In the material below, identify each line bearing the word "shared". Reproduce those lines.

────────────────────

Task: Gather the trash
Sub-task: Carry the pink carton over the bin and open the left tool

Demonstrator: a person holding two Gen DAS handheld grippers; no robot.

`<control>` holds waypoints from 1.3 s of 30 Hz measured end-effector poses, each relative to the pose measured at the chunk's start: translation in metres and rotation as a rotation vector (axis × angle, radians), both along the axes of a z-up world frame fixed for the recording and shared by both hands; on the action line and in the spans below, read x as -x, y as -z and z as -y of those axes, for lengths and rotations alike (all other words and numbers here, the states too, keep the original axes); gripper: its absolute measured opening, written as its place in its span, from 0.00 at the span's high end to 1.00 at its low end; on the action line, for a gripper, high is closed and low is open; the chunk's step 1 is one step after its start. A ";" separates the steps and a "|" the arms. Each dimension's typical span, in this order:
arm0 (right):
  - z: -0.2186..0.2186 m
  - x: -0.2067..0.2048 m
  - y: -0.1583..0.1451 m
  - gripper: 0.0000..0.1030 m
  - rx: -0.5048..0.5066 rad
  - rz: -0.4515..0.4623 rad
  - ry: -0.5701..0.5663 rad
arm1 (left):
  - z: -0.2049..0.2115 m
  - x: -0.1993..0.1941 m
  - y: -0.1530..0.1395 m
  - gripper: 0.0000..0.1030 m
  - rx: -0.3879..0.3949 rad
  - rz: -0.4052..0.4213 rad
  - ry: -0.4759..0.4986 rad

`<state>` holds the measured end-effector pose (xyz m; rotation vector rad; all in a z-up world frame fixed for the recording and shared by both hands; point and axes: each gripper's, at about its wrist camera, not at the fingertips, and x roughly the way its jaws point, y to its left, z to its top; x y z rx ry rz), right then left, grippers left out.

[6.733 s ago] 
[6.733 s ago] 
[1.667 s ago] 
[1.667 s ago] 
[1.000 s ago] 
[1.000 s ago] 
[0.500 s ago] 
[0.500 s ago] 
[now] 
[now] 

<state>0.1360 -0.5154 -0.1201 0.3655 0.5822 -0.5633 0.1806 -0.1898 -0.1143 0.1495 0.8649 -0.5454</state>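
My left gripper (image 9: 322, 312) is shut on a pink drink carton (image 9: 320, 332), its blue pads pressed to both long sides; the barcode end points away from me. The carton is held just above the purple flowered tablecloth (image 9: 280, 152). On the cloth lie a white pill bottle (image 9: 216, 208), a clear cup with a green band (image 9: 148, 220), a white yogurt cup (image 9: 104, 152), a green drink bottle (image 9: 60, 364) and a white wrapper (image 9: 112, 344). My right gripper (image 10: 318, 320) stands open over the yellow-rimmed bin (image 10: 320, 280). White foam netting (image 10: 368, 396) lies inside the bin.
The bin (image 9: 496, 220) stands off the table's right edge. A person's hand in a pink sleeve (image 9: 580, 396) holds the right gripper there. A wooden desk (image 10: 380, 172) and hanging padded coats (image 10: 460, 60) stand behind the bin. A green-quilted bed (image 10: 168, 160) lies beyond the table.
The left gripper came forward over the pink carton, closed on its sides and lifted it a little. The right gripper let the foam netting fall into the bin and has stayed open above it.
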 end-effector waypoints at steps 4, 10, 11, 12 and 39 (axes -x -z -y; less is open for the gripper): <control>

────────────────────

Exercise response
`<control>` holds waypoints from 1.3 s of 30 Hz measured end-effector poses, each relative to the pose measured at the chunk's start: translation in metres and rotation as a rotation vector (axis × angle, radians), both along the axes of a z-up world frame fixed for the recording and shared by both hands; on the action line and in the spans below, read x as -x, y as -z and z as -y of those axes, for lengths and rotations alike (all other words and numbers here, the states too, keep the original axes); gripper: its absolute measured opening, written as its place in its span, from 0.00 at the span's high end to 1.00 at its low end; on the action line, for a gripper, high is closed and low is open; the chunk's step 1 is one step after its start. A ";" separates the steps and a "|" the arms. Each dimension's typical span, in this order:
`<state>` holds the measured end-effector pose (xyz m; rotation vector rad; all in a z-up world frame fixed for the recording and shared by both hands; point and axes: each gripper's, at about its wrist camera, not at the fingertips, and x roughly the way its jaws point, y to its left, z to its top; x y z rx ry rz), right then left, grippers left out.

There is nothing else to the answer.